▸ **WHAT YOU SHOULD DO**: From the data below, copy each line that includes the word "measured".
══ DATASET SECTION
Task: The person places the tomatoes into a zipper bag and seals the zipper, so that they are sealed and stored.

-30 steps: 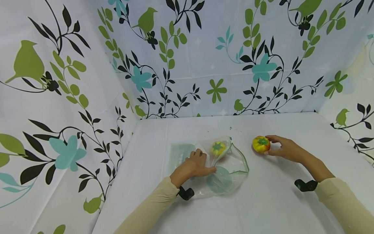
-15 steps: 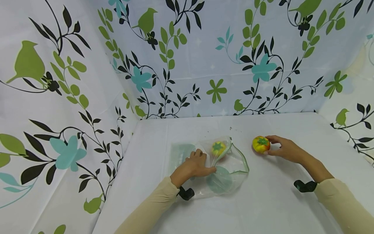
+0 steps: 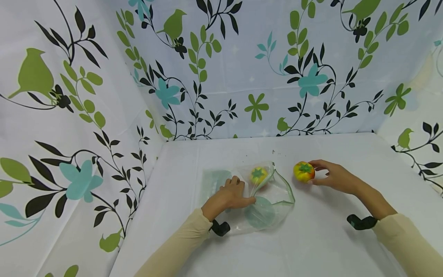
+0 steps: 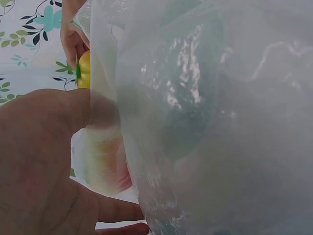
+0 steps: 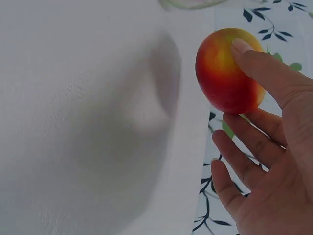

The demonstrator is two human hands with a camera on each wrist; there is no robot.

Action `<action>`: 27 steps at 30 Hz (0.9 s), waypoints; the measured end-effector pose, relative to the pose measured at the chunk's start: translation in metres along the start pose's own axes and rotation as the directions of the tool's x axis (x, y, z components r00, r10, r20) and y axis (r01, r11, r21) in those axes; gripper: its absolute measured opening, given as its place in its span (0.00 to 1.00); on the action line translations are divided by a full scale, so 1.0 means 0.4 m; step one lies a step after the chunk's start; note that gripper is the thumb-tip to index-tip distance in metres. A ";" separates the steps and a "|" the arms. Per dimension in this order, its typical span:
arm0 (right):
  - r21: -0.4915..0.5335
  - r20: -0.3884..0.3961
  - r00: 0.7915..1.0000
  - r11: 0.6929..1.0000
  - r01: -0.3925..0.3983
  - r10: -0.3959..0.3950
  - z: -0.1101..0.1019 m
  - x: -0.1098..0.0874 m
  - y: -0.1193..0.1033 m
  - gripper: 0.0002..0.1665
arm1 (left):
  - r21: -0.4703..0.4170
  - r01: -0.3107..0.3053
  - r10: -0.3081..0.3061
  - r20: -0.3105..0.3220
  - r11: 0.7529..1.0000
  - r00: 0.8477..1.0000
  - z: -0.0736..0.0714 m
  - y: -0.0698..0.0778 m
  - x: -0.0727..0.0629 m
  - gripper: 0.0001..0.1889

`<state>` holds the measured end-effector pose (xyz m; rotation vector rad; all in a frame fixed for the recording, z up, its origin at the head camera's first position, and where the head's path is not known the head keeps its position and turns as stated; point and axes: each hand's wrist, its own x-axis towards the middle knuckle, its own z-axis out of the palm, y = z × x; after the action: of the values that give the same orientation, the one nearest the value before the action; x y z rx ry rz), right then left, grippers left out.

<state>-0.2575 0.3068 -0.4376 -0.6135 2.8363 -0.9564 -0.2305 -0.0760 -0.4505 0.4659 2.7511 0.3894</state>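
We note the yellow-red fruit (image 3: 303,172), pinched in the right hand's (image 3: 333,177) fingers, has just shifted slightly toward the clear bag (image 3: 277,194), apart from it; we judge a carry begun. The left hand's (image 3: 231,195) fingers lie uncurled on the bag.

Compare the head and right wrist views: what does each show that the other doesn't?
Head only: the left hand on the bag, the bagged fruit, the sleeves.

Right wrist only: a mostly red side of the held fruit and the right palm.

Both: the right hand gripping that fruit, white table, leafy cloth and, probably, a green bag edge.
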 end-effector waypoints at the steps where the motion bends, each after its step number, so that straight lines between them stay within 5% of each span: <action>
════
▸ **EXERCISE RESPONSE**:
Action `<action>`: 27 steps at 30 Hz (0.9 s), waypoints; the measured end-effector pose, relative to the pose measured at the chunk's start: translation in metres along the start pose's own axes and rotation as the directions of the tool's x axis (x, y, z components r00, r10, r20) and y axis (r01, r11, r21) in those axes; gripper: its absolute measured opening, given as its place in its span (0.00 to 1.00); on the action line translations are divided by a full scale, so 1.0 means 0.4 m; step one lies a step after the chunk's start; note that gripper is the thumb-tip to index-tip distance in metres. A ";" separates the steps and a "|" the arms. Per dimension in this order, its typical span:
`<state>` holds the measured end-effector pose (xyz m; rotation vector rad; all in a frame fixed for the recording, z up, its origin at the head camera's first position, and where the head's path is not known the head keeps its position and turns as stated; point and axes: each hand's wrist, its own x-axis towards the middle knuckle, its own z-axis out of the palm, y = z × x; after the action: of the values that give the same orientation, the one nearest the value before the action; x y z rx ry rz), right then left, grippers left out.

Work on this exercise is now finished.